Actually, the minimum payment just fulfills the fees and the interest cost and a small amount only go towards clearing the debt amount. Also, keep in mind the minimum amount, which is charged as a percentage. Therefore, it will take longer to compensate for the overall balance amount.

Further Questions that you Might Have

We hope the information below will help you to clear your further doubts regarding the credit card debt.

1. What Will Happen if your Credit Card Account is Suspended?

A suspended account is not completely closed. However, the card will be dismissed when you are attempting to reuse the credit in order to pay at a store or online purchase. 

2. What does Suspended Bank Account Mean?

When a consumer has not enough funds to make payments, then the bank can suspend or disclose an account. In fact, the banks or lenders can put a hold on the consumer’s card. In such situations, consumers need to either forward the required money or arrange the amount in order to compensate for the balance amount.

3. How do you Reactivate the Credit Card?

Whenever you want to reactivate your deactivated credit card, call the automated system on your credit card account. When you are prompted, enter the required details such as telephone PIN and account number.

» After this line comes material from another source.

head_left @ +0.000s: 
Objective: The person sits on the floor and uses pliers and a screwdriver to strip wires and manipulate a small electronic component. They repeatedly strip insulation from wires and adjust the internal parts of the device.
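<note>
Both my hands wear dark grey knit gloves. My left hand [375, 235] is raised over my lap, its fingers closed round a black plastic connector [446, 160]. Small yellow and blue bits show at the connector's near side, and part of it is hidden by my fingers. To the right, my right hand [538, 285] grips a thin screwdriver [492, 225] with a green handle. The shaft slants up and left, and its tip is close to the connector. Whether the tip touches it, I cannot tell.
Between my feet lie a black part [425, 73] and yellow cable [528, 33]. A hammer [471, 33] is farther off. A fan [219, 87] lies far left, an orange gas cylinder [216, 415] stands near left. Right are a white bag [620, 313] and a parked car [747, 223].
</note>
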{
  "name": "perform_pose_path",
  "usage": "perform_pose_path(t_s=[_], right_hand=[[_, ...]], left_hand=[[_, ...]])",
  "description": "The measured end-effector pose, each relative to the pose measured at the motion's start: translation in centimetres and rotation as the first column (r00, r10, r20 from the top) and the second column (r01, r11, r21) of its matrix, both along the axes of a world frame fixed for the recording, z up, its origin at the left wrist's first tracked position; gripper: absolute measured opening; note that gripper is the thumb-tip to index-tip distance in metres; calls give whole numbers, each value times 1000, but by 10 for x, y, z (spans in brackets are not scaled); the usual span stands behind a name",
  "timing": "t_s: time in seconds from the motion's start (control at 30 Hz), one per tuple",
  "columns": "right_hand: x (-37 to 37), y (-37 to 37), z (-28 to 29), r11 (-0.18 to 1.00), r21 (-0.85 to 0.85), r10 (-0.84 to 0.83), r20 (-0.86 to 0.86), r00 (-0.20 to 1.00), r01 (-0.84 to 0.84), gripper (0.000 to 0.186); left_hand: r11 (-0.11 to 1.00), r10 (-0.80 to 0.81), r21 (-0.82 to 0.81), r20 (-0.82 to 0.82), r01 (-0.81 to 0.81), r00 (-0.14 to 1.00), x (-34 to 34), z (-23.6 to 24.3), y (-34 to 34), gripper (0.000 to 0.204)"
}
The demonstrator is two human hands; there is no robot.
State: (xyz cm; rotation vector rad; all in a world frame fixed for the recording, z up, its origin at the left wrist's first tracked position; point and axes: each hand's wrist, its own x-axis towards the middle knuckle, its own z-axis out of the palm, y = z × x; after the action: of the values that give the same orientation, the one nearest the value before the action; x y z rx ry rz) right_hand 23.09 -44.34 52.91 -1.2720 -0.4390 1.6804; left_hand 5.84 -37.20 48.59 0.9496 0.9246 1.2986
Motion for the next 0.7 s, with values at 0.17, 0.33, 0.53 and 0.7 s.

If the automated system prompts there is credit available in the account, it means the card is still activated. Therefore, you don’t need to reactivate the card. Else, you can start using your credit card again.

4. Can a Bank Suspend an Account along with its Money?

If there is a specific cause to suspend an account, then the bank can freeze it along with its money. The bank can debit the money for interest or fees and even suspend the account for just any cause.

After cleaning the remaining amount if there is any balance available, then the money is still yours. Hence, you can use it as per your requirements.

5. How Long can a Bank Lock an Account?

Once an account gets locked or frozen, it goes into holding for a minimum of three to four weeks. However, during this time, the available balance is still in your account. Despite it, you will not be able to access your money.

So, in order to unlock your account, you have to make the correct decision. You can either choose sitting with the bank manager and resolve this or counter-suing them.